Allegro et Adagio

by Delacroix



Category: Voltron: Legendary Defender
Genre: F/F, Multi
Language: English
Status: Completed
Published: 2020-10-23
Updated: 2020-10-23
Packaged: 2021-03-08 18:21:58
Rating: General Audiences
Warnings: Creator Chose Not To Use Archive Warnings
Chapters: 1
Words: 2,816
Publisher: archiveofourown.org
Story URL: https://archiveofourown.org/works/27161072
Author URL: https://archiveofourown.org/users/Delacroix/pseuds/Delacroix
Summary: Acxa, top cellist of the orchestra, is forced to play a duet with Veronica McClain. Her vibrant playing and mastery of the piano will finally force Acxa out of her shell.
Relationships: Acxa/Veronica (Voltron), Keith/Lance (Voltron)
Kudos: 8





	Allegro et Adagio

The auditorium stood in silence. It was a symbol of admiration for Acxa’s technique. Of course, silence can always express multiple things at once, so it is possible that her companions were both worshiping the thousand arches of her fingers as she played Bach and loathing her. There was, however, a certain flaw in her interpretation, for despite her expertise in the application of the musical nuances her performance lacked a soul. Although Acxa was far from considering herself perfect, she did not appreciate it when an unknown face standing in the doorstep pointed this out. Dark skin, glasses and smile on.

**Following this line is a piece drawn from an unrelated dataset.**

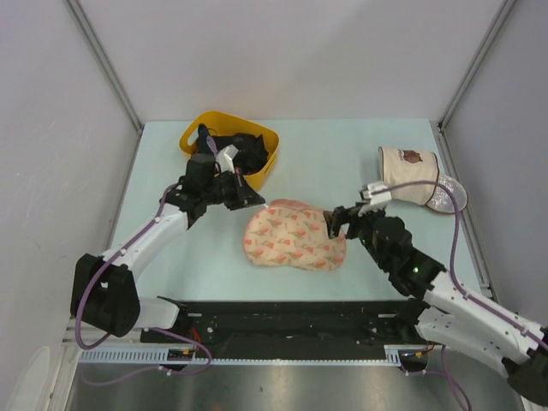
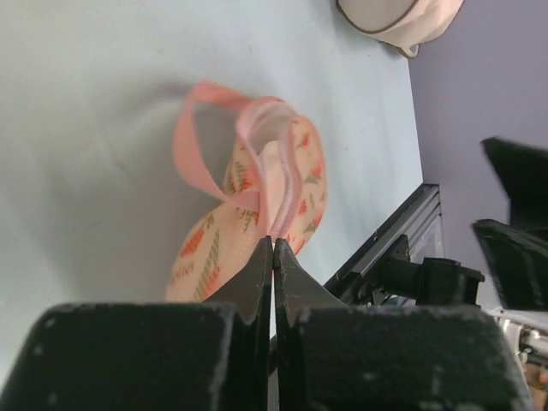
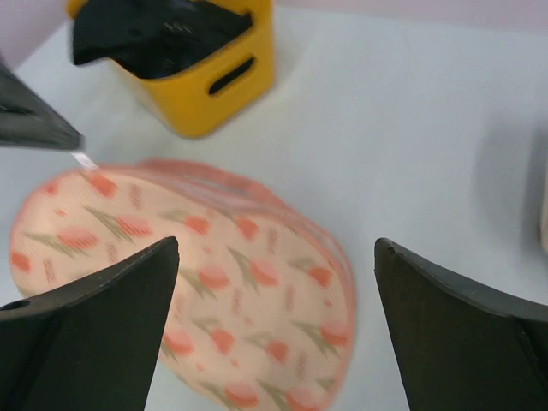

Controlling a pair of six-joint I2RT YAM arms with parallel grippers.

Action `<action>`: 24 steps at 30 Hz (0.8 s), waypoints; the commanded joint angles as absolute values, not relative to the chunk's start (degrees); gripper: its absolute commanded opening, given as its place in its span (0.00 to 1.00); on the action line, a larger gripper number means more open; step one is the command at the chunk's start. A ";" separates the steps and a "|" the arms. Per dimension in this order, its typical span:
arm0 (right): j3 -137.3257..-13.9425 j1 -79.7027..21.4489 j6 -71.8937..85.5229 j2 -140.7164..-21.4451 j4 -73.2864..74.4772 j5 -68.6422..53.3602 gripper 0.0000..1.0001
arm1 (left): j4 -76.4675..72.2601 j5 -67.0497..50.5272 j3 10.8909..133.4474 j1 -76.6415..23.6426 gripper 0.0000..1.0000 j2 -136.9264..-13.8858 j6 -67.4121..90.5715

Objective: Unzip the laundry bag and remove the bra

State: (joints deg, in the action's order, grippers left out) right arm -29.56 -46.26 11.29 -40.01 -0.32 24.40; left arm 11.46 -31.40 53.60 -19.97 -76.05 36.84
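Top view, near edge first: both arm bases sit at 6 o'clock and the arms reach in toward the middle.

The laundry bag (image 1: 294,235) lies flat on the bench (image 1: 342,154), about centre and a touch toward 6 o'clock. Printed side is up, and it looks closed from above.

Right tool (image 1: 336,223) is at the bag's 3 o'clock end. The jaws are spread wide with nothing gripped. In the wrist view the two fingers (image 3: 103,325) frame the bag's end from above. Can't tell if they touch the fabric.

Left tool (image 1: 259,204) is at the bag's 11 o'clock edge. Its jaws are pressed fully together, no gap in the wrist view. The right wrist view shows a small pale zip tab (image 3: 84,159) pinched at the very tip, right on the pink trim. The left wrist view has the bag edge-on just ahead of the tips, with a pink strap loop (image 2: 178,145) standing up off it.

Further out, a yellow basket (image 3: 197,94) sits at the bench's 11 o'clock with black items (image 3: 154,34) inside, well apart from the bag.

A beige cylinder bag (image 1: 407,171) lies on its side at 2 o'clock, near the bench's right edge.
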 commanded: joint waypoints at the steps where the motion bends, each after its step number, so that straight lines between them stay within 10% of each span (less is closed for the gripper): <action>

“It’s a mere warming up exercise. It has no need for a soul,” she answered.

“Bach’s _Suite no. 1_ for violoncello a warming exercise? Ah, I see you are one of those,” the woman said, shrugging on her way to the stage.

“One of those?”

“Old school. The kind that treats Bach’s suites as é _tudes_ and thinks that warming up exercises are only about technique.”

The two were now facing each other on stage, the other members in the stalls leaning forward. I suppose that to them this encounter must have looked quite like the scene of Commendatore in Mozart’s _Don Giovanni_. Indeed, many might have enjoyed the words of this newcomer, the way in which she forced Acxa to see a reality that she had been avoiding to look at. And of course, there was the question of the _dénouement_. Would Acxa repent for her past sins, or would she, like Don Giovanni, refuse and be dragged to hell by an entourage of demons?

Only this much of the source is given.